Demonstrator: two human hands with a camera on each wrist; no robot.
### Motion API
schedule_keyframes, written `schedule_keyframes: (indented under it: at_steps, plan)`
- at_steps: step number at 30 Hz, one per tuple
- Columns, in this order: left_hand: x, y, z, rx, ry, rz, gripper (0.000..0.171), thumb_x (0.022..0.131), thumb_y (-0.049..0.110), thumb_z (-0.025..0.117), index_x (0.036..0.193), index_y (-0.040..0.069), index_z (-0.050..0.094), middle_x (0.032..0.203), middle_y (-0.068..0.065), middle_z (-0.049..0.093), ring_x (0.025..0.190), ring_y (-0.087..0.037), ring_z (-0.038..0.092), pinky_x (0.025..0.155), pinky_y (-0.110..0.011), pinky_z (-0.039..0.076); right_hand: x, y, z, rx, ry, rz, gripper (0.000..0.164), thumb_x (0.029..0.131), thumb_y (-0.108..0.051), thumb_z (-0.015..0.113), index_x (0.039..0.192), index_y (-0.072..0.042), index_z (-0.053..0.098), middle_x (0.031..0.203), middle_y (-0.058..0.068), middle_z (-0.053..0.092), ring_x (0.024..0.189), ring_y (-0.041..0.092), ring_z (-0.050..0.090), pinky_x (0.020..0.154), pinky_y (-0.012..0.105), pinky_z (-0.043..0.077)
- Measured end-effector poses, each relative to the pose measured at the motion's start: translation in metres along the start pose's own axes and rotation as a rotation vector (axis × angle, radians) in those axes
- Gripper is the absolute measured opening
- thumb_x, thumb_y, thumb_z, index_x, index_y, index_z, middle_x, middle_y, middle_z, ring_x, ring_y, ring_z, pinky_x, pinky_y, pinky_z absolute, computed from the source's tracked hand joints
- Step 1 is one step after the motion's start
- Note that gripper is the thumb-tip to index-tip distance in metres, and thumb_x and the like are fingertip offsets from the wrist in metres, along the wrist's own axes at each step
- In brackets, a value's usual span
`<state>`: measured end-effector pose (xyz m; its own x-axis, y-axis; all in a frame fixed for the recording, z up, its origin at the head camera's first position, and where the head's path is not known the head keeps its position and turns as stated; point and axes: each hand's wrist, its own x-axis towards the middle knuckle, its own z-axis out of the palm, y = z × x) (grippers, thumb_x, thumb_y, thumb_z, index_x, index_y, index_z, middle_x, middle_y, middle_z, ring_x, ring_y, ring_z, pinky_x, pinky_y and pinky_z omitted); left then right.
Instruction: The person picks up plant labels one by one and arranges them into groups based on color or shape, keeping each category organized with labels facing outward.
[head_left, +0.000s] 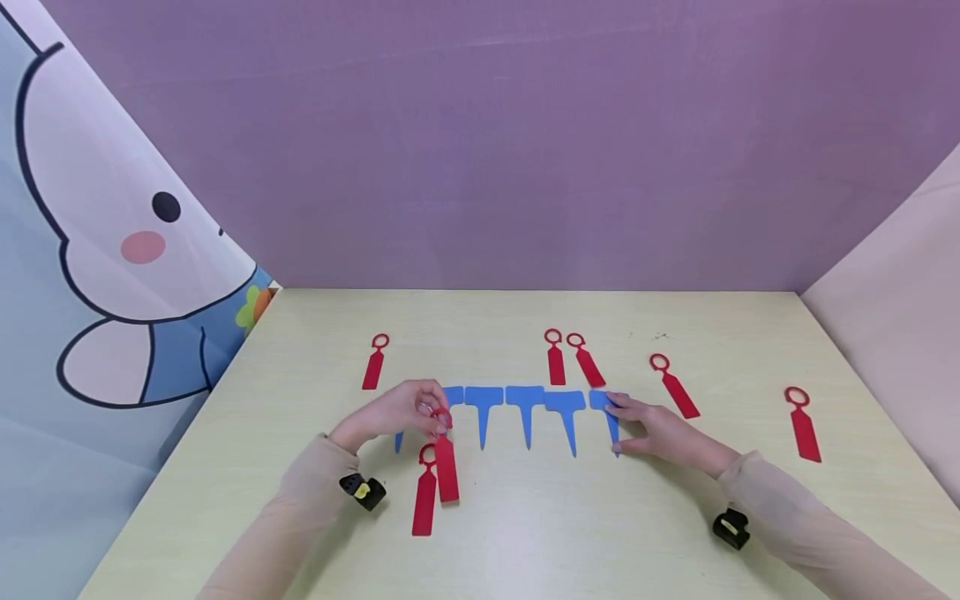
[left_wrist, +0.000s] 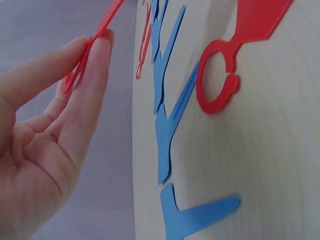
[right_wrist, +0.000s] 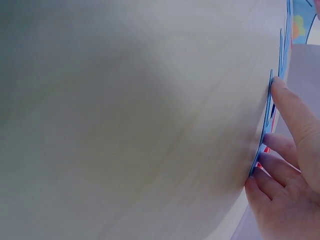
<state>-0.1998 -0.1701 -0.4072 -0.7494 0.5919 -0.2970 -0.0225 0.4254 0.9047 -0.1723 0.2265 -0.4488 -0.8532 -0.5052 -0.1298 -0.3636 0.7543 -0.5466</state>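
Note:
My left hand (head_left: pixel 411 408) pinches a red ring-topped tag (head_left: pixel 447 471) between thumb and fingers, its body hanging toward me. In the left wrist view the held tag (left_wrist: pixel 107 17) is cut off at the top. Just left of it another red tag (head_left: pixel 423 506) lies on the table. Flat T-shaped blue plant labels (head_left: pixel 525 396) form a row, partly covered by the left hand at its left end. At the right end, my right hand (head_left: pixel 663 431) touches a blue plant label (head_left: pixel 612 427), fingertips at its head and thumb by its pointed tip.
Behind the row lie a red tag (head_left: pixel 372 369) at left, two red tags (head_left: pixel 556 365) near the middle and another (head_left: pixel 680 396) at right. One more tag (head_left: pixel 806 435) lies far right. A purple backdrop (head_left: pixel 525 167) rises behind the pale table (head_left: pixel 570 533).

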Motion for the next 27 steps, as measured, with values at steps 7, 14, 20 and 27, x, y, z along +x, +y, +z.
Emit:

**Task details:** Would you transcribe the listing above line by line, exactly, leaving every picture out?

**Expected answer:**
Demonstrator: two human hands with a camera on each wrist; no robot.
### Motion API
schedule_keyframes, written `schedule_keyframes: (indented under it: at_steps, plan)`
- at_steps: step number at 30 Hz, one per tuple
- Columns, in this order: left_hand: x, y, z, rx, ry, rz, gripper (0.000..0.171), thumb_x (0.022..0.131), thumb_y (-0.049..0.110), thumb_z (-0.025..0.117), index_x (0.036..0.193), index_y (-0.040..0.069), index_z (-0.050..0.094), middle_x (0.032..0.203), middle_y (-0.068..0.065), middle_z (-0.049..0.093), ring_x (0.025..0.190), ring_y (-0.087..0.037), ring_z (-0.038..0.092), pinky_x (0.025..0.155), pinky_y (-0.110..0.011), pinky_z (-0.039..0.076); right_hand: x, y, z, rx, ry, rz, gripper (0.000..0.164), thumb_x (0.029..0.131), thumb_y (-0.108..0.051), thumb_z (-0.015..0.113), index_x (0.039..0.192), index_y (-0.072..0.042), index_z (-0.053..0.098), middle_x (0.031..0.203), middle_y (-0.058..0.068), middle_z (-0.053..0.092), ring_x (0.024..0.189), ring_y (-0.041..0.092), ring_z (-0.050..0.090), pinky_x (0.020..0.154), pinky_y (-0.012..0.105), pinky_z (-0.043..0.077)
- Measured end-effector poses, each relative to the pose measured at the motion's start: translation in metres along the start pose's own axes and rotation as a rotation vector (axis × angle, radians) in those axes
- Gripper is the absolute measured opening
- thumb_x, thumb_y, thumb_z, index_x, index_y, index_z, middle_x, middle_y, middle_z, ring_x, ring_y, ring_z, pinky_x, pinky_y, pinky_z absolute, computed from the source's tracked hand joints
- Step 1 is one step after the motion's start
- Note that gripper is the thumb-tip to index-tip distance in metres, and thumb_x and the like are fingertip offsets from the wrist in metres, along the wrist's own axes at each step
- In brackets, a value's usual span
`<state>`: measured end-effector pose (xyz m; its own x-axis, y-axis; all in a frame fixed for the recording, z up, its origin at the head camera's first position, and where the head's path is not known the head keeps its position and turns as stated; point and axes: each hand's wrist, its own x-axis towards the middle knuckle, its own z-axis out of the palm, y = z × x) (grippers, thumb_x, thumb_y, thumb_z, index_x, index_y, index_z, middle_x, middle_y, middle_z, ring_x, ring_y, ring_z, pinky_x, pinky_y and pinky_z omitted); left then right.
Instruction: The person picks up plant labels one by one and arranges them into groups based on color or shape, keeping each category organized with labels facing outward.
[head_left, +0.000s] 
[left_wrist, +0.000s] 
[right_wrist, +0.000s] 
<state>-0.1998 -0.1701 -0.4072 -0.7494 0.5919 -0.2970 -0.0225 0.4254 0.9047 -0.1723 0.2265 -0.4488 -0.8532 -0.5052 -0.1298 -0.3636 0.7543 -0.5466</state>
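Note:
My left hand (head_left: pixel 411 408) pinches a red ring-topped tag (head_left: pixel 447 471) between thumb and fingers, its body hanging toward me. In the left wrist view the held tag (left_wrist: pixel 107 17) is cut off at the top. Just left of it another red tag (head_left: pixel 423 506) lies on the table. Flat T-shaped blue plant labels (head_left: pixel 525 396) form a row, partly covered by the left hand at its left end. At the right end, my right hand (head_left: pixel 663 431) touches a blue plant label (head_left: pixel 612 427), fingertips at its head and thumb by its pointed tip.
Behind the row lie a red tag (head_left: pixel 372 369) at left, two red tags (head_left: pixel 556 365) near the middle and another (head_left: pixel 680 396) at right. One more tag (head_left: pixel 806 435) lies far right. A purple backdrop (head_left: pixel 525 167) rises behind the pale table (head_left: pixel 570 533).
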
Motion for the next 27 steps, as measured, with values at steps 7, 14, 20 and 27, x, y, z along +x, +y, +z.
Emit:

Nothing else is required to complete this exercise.